> TASK: There is one span to output from the data below: the lines starting at the line with "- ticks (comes" and ending at the line with "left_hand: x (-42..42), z". Output it exactly, ends included, nothing more.

>>>>>

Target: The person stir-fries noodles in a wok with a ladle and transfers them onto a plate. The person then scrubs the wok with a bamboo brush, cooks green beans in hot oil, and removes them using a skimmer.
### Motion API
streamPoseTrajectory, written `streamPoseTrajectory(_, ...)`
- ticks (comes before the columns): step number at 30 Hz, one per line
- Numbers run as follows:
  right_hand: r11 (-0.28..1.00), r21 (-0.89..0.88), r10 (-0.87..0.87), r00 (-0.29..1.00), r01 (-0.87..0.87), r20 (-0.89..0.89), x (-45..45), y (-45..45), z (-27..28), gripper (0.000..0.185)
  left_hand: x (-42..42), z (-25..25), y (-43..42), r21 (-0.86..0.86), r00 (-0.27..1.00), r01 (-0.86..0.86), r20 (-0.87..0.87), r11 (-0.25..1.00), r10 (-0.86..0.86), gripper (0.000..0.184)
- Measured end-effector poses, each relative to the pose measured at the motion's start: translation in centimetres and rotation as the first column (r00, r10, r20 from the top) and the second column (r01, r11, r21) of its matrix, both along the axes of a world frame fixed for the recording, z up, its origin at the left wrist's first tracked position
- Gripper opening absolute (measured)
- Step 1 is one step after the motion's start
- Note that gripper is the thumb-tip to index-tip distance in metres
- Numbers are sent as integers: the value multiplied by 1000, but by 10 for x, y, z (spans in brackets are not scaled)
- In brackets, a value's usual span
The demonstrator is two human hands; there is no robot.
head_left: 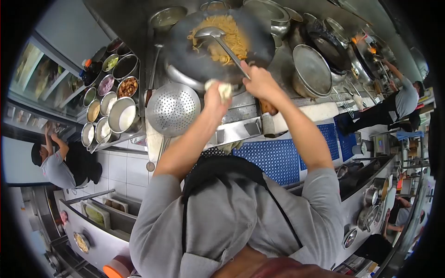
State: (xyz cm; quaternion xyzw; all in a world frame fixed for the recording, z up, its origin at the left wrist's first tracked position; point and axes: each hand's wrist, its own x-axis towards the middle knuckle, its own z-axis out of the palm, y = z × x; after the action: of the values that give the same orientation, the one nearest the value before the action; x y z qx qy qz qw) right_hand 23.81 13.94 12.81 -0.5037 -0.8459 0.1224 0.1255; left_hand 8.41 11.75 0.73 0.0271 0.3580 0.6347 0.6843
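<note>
A large dark wok (178, 48) sits on the range with yellow-brown noodles (235, 42) in it. My right hand (262, 84) is closed around the long handle of a steel ladle (211, 32), whose bowl rests over the noodles with its rounded back up. At the near rim of the wok, my left hand (215, 102) grips a folded whitish cloth (225, 91). The part of the rim behind that cloth is hidden. Just left of my left forearm lies a round perforated strainer (174, 109).
Metal containers of ingredients, one with browned cubes (127, 87), stand at left. Right of the wok are a steel pot (312, 69) and stacked pans. A wooden-handled tool (268, 113) lies by my right forearm. One co-worker (402, 99) stands right, another (58, 162) left.
</note>
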Motion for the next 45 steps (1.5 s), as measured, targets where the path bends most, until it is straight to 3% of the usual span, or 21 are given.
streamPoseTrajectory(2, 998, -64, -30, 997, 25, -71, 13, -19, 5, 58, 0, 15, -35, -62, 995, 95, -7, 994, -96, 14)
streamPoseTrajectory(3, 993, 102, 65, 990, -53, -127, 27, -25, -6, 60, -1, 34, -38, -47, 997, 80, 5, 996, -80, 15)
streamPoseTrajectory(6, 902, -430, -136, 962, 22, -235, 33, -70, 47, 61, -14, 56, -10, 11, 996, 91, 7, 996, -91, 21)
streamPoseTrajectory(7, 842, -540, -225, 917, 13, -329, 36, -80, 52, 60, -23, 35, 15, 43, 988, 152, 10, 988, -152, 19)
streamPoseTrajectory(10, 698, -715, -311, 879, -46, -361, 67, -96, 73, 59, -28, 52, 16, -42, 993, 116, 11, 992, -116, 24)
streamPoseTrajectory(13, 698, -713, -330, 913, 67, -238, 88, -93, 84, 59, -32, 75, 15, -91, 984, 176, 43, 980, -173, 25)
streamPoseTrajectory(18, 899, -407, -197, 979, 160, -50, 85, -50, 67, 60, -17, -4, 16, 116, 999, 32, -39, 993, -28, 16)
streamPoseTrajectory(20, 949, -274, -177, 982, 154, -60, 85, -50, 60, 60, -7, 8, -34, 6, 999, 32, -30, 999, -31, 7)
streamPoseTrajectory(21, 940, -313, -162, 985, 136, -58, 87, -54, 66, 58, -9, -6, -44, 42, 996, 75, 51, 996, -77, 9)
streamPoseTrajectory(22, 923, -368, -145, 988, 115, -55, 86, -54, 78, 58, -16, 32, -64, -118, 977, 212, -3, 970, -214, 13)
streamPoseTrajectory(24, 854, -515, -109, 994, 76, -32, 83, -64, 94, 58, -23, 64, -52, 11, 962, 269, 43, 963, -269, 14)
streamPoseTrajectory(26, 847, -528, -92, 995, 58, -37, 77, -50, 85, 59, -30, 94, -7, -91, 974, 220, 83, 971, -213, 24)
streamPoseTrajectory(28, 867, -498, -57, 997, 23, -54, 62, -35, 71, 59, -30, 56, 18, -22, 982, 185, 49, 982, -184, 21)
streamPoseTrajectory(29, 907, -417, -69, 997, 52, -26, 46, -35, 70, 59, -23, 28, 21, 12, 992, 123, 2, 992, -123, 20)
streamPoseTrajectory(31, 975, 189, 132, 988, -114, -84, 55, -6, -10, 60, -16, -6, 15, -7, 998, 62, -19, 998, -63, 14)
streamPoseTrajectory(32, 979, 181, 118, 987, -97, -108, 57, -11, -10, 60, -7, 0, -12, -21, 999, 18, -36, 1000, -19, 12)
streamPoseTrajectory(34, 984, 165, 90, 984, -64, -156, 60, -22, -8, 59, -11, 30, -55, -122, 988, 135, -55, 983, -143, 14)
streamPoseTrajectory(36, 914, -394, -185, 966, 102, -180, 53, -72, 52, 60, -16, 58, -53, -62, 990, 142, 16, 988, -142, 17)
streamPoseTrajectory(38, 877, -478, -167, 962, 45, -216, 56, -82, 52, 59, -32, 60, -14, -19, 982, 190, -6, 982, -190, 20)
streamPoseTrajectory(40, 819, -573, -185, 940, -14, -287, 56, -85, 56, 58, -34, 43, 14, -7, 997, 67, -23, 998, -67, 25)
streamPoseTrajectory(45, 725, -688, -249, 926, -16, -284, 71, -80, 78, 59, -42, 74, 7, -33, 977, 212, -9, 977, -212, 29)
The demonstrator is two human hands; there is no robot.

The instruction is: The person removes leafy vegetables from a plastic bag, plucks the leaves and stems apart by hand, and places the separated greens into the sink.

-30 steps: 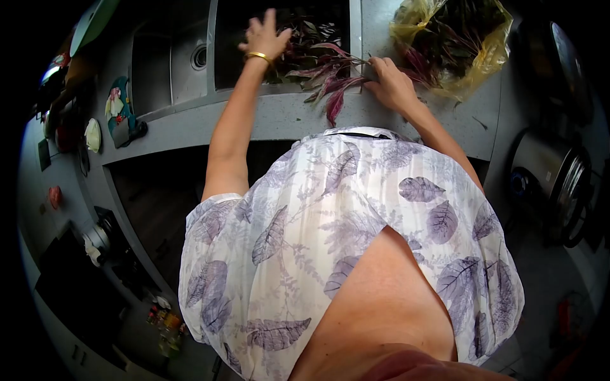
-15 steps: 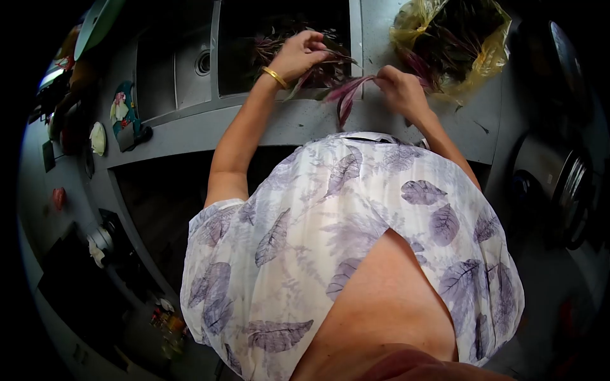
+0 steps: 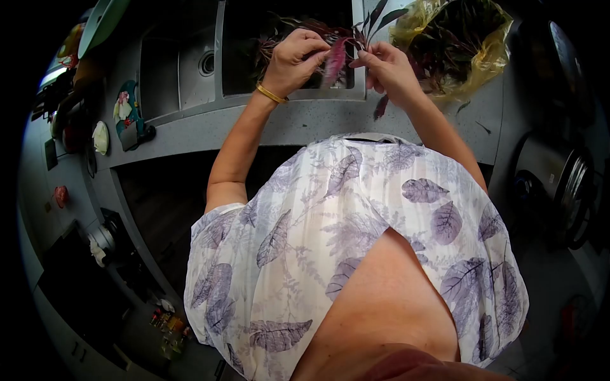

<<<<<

> RESULT FOR THIS TASK:
- ticks (comes before the columns): step number at 30 Hz, one per line
- Numbers run as follows:
  right_hand: r11 (-0.28..1.00), r21 (-0.89..0.88), r10 (-0.87..0.87), r00 (-0.29..1.00), r01 (-0.87..0.87), r20 (-0.89..0.89), x (-45..45), y (-45..45), z (-27..28), gripper (0.000..0.185)
  left_hand: x (-42..42), z (-25..25), y (-43..42), r21 (-0.86..0.86), r00 (-0.27..1.00), r01 (-0.86..0.86), r20 (-0.87..0.87), r11 (-0.25..1.00), r10 (-0.86..0.86), gripper (0.000..0.184)

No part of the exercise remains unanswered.